• _Work to complete_: Please state how many lines below include the word "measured"; the reply should be the number only.

• _Data shown_:
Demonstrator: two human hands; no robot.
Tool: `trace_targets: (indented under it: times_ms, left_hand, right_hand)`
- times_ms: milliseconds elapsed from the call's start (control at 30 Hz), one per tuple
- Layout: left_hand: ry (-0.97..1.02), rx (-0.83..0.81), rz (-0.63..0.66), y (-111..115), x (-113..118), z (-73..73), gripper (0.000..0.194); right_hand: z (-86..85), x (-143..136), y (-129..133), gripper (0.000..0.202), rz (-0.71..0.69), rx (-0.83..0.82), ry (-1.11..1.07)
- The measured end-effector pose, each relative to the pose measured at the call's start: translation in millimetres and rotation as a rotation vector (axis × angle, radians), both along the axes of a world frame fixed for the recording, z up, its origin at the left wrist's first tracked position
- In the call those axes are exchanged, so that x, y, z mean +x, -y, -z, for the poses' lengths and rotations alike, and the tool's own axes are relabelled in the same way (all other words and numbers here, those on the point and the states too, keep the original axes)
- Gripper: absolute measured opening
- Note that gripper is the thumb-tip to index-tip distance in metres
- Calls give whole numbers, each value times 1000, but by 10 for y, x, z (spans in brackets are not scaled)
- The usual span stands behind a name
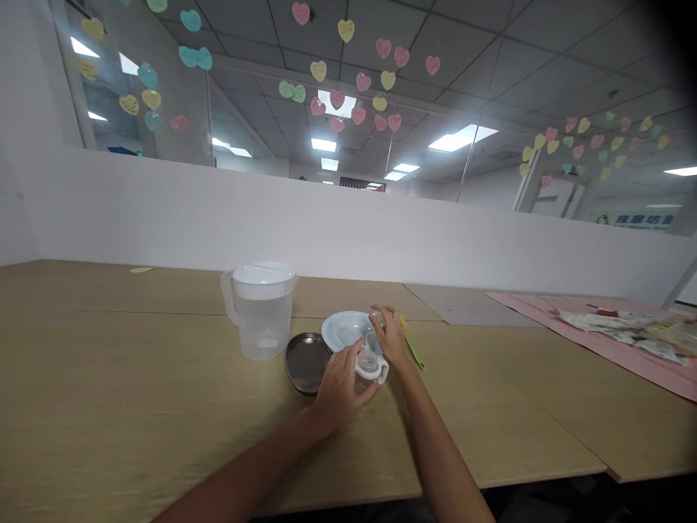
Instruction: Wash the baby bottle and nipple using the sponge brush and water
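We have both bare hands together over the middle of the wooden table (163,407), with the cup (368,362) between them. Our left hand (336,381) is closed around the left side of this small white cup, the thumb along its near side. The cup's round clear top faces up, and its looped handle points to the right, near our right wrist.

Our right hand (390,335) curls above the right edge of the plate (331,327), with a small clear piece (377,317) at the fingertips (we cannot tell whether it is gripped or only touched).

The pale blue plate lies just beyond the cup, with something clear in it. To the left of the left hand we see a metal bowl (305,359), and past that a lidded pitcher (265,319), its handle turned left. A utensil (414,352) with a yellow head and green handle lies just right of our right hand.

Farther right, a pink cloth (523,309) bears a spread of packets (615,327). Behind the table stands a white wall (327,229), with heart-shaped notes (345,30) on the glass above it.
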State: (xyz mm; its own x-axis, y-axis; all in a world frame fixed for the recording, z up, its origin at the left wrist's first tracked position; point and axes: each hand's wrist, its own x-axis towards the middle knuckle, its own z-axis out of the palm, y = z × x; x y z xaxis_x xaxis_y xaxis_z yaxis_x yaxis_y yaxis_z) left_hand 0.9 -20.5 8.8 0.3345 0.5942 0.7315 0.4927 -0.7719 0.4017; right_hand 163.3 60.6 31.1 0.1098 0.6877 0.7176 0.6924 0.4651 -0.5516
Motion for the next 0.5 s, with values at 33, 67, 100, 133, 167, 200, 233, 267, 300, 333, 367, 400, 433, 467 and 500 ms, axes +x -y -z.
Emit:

• _Expected answer_: 2